Step #5: The group is then ready to move into a storytelling mode. Using the items that were mentioned more than once, ask the participants to share a personal story related to that issue. For example, if differences in the terminology for the Divine came up several times, ask for stories reflecting personal relationships to the divine name of choice. If the issue of charity came up several times as a common theme, ask for personal stories about the meaning of kindness or good works.

Step #6: Create role-playing scenarios involving “Where we Differ” that illustrates a challenging situation. Ask for participants to provide a solution from their own point of view, and then give a solution from an alternate perspective. Ask that both solutions be written down and then request that volunteers share the dual responses with the group. Direct the group to brainstorm additional solutions. The creativity involved in this exercise will carry over beyond the dialogue session. If the dialogue is repeated periodically, the creative thinking, enhanced listening skills, and problem-solving capabilities will be enhanced and more deeply embedded in the individuals and the group.
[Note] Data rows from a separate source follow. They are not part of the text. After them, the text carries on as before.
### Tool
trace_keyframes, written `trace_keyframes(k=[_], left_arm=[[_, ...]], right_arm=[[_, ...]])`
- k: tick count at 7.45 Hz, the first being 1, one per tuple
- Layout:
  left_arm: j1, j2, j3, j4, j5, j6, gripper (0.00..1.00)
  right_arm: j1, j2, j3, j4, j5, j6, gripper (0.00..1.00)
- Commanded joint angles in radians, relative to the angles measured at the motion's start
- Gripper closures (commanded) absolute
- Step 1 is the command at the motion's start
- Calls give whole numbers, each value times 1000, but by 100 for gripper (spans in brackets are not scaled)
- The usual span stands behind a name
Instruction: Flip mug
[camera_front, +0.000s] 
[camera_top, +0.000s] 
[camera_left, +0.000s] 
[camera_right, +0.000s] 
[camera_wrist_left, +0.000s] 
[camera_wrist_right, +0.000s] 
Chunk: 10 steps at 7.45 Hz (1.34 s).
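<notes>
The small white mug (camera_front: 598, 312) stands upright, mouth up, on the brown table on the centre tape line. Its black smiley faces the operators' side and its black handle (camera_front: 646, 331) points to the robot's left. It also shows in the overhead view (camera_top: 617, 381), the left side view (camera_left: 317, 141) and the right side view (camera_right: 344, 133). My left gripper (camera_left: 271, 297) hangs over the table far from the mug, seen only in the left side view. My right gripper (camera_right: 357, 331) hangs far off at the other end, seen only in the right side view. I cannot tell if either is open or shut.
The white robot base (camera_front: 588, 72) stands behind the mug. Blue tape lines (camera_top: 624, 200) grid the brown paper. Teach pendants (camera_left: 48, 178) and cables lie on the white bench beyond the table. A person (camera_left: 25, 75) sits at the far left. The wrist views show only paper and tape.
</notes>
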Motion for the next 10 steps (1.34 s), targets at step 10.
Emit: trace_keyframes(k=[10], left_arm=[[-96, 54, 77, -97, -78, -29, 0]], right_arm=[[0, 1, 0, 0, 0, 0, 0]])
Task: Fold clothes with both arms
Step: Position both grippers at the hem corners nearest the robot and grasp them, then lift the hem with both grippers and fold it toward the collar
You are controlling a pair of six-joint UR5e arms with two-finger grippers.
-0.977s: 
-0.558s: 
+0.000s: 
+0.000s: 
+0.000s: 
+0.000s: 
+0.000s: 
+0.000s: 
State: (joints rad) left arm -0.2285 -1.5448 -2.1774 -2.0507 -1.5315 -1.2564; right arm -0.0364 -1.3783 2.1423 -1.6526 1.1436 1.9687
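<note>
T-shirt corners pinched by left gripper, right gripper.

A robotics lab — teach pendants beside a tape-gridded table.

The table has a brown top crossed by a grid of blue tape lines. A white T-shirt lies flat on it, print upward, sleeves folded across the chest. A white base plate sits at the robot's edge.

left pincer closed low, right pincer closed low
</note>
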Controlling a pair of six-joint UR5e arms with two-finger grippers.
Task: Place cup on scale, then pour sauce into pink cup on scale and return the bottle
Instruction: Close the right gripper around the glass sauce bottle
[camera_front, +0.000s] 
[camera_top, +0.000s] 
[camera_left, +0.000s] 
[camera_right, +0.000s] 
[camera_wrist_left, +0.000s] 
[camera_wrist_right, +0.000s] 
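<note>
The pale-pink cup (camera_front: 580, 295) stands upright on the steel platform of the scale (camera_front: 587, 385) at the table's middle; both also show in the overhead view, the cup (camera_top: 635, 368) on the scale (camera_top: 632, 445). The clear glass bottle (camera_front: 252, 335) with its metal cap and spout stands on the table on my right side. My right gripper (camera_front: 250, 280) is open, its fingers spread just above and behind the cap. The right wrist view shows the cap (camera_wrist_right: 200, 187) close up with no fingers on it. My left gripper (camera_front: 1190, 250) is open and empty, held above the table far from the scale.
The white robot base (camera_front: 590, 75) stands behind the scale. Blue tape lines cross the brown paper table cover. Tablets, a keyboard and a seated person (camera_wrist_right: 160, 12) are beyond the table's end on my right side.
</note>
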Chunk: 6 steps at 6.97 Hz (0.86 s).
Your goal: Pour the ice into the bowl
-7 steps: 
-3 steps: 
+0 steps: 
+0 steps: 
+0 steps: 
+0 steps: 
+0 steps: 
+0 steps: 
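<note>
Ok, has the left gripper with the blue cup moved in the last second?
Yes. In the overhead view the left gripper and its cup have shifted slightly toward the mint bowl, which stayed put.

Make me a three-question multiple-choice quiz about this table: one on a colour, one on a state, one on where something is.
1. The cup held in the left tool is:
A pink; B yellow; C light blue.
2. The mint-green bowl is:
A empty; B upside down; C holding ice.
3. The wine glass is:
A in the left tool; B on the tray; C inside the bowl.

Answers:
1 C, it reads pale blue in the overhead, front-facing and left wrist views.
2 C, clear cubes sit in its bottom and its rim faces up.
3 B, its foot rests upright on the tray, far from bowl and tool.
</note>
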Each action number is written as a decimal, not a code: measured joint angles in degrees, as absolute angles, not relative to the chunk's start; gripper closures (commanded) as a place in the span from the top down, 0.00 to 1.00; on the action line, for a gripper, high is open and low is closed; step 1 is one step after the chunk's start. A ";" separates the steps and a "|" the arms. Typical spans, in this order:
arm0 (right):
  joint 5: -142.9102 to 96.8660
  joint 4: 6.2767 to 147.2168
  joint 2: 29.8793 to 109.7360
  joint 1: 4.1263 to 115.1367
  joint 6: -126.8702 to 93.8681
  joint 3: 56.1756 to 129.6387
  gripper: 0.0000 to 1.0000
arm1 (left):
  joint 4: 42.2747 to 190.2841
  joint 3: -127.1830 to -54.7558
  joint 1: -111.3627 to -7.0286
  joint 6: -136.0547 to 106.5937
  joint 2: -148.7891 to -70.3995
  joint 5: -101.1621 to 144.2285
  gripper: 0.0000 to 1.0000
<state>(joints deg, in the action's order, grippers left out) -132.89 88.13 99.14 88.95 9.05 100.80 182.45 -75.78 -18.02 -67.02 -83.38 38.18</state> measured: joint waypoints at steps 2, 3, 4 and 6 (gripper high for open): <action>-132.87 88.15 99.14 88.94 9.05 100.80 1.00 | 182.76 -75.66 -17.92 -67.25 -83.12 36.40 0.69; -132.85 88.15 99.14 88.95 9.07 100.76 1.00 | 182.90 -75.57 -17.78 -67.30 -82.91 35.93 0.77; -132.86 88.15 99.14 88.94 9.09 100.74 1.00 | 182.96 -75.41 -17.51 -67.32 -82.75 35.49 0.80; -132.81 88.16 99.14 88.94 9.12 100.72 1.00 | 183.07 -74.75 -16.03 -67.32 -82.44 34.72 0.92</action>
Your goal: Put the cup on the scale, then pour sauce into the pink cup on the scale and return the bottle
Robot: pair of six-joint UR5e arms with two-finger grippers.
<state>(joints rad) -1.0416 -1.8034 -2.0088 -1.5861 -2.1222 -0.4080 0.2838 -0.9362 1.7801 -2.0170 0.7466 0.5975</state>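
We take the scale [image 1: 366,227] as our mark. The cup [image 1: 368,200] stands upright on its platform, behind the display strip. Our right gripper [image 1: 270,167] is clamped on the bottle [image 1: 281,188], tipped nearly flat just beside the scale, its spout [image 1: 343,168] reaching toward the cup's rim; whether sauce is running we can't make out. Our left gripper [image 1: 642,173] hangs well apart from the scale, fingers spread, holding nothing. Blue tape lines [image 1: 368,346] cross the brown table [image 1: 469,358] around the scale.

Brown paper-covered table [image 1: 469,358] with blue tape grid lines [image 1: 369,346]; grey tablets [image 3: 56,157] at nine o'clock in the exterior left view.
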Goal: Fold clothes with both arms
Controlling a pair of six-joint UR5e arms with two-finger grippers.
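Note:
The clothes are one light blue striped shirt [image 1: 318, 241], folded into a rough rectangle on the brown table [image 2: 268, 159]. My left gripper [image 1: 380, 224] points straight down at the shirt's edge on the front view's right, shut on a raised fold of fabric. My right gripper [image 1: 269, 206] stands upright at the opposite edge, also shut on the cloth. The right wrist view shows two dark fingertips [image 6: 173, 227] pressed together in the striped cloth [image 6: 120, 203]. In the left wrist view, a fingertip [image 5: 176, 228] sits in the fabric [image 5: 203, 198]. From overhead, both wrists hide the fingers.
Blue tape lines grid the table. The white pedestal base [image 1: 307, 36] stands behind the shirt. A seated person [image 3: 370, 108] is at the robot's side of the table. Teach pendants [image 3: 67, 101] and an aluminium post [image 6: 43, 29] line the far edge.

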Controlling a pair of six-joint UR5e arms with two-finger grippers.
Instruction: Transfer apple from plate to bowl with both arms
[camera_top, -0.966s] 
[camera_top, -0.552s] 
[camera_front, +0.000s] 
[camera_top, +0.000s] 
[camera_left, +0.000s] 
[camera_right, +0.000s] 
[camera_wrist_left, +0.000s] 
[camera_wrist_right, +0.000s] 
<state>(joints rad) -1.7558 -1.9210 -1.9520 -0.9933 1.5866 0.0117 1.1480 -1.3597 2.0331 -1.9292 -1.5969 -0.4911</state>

Step #7: Groups repeating the dialogue process many wish to add a section that looks at the “Where we Agree” scenario more closely. Role playing that focuses on areas of agreement may well evolve into actionable projects that make a difference in the workplace and in the community. These projects demonstrate the benefits of working together. The dialogue group will be a visible model for the listening skills and problem solving capabilities that lead to strong, vibrant teams.